At MGH, a chaplain is paged to support the family whenever a patient undergoes resuscitation, and patients who are successfully revived will get a visit from a chaplain. Often, those patients are starting to process why they survived and what that may mean for the rest of their lives. “Many times, these patients are so sick that the medical team is focused on taking care of their medical needs,” says chaplain Erica Long. “Patients are comfortable talking to a chaplain because we offer a spiritual context and can help them create meaning and personal growth from their traumatic, life-threatening event.”

After Cicoria went public about his near-death experience, his hospital in New York would occasionally ask him to talk with patients who reported having an NDE or to terminally ill patients who were anxious about dying. Cicoria would tell those who were near death that he had visited a place of love and peace during his own NDE and he reassured those who were bewildered by an NDE that they weren’t crazy. “I told them that what they experienced was real and not their imagination,” he says.

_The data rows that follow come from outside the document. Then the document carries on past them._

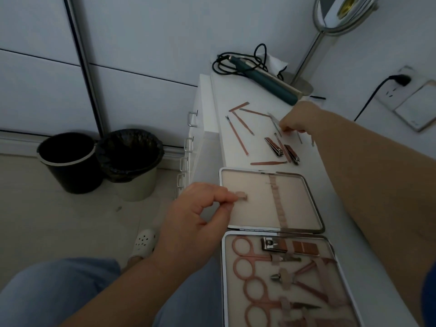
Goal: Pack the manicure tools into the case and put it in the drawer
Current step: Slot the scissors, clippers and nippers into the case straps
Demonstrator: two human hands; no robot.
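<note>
The manicure case (pixel 311 204) lies open on the white cabinet top. Its far half is bare pink lining with a strip of elastic loops (pixel 278 204). Its near half (pixel 330 253) holds rose-gold scissors (pixel 245 258), a large clipper (pixel 274 245) and nippers. Loose rose-gold tools (pixel 239 135), two small clippers (pixel 273 147) and tweezers (pixel 267 163) lie beyond the case. My left hand (pixel 200 223) pinches a small elastic tab (pixel 241 196) at the far half's left edge. My right hand (pixel 297 119) has its fingers closed on a thin tool (pixel 289 132) among the loose ones.
A teal corded hair iron (pixel 266 79) and a standing mirror (pixel 339 17) occupy the back of the cabinet top. Drawer handles (pixel 192 119) run down its left side. Two bins (pixel 70 161) stand on the floor at left. A wall socket (pixel 398 81) is at right.
</note>
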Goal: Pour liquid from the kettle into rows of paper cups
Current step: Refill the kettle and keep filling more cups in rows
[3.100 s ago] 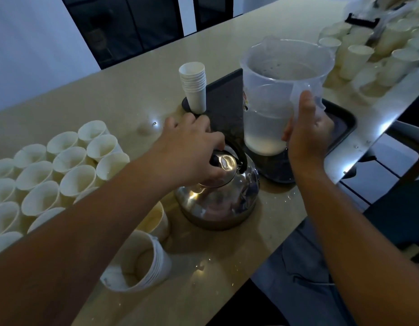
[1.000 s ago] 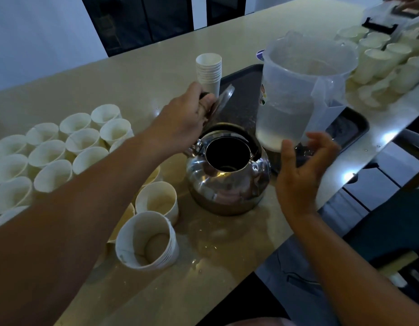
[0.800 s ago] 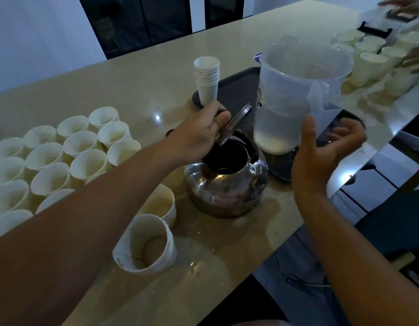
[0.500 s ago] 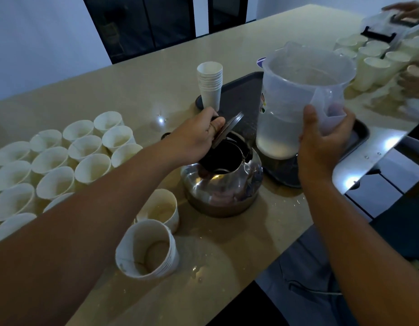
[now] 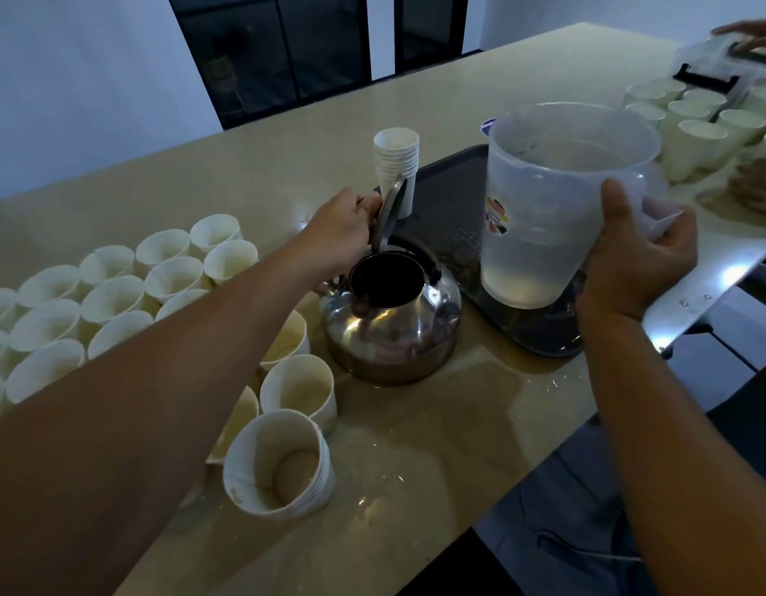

In his New Yorker article, Oliver Sacks wrote that he had “never met another person with a story like Tony Cicoria’s,” referring to the physician’s musical talent that emerged only after he had nearly died. Sacks concluded that the lightning had somehow reorganized Cicoria’s brain: “I suspected that his brain must be very different now from what it had been before he was hit by lightning,” he wrote. Cicoria, however, declined Sacks’s offer to do a scan of his brain to see what answers it might reveal. “I knew what I knew,” he says. “I didn’t need a brain scan to tell me why my life had been dramatically altered.”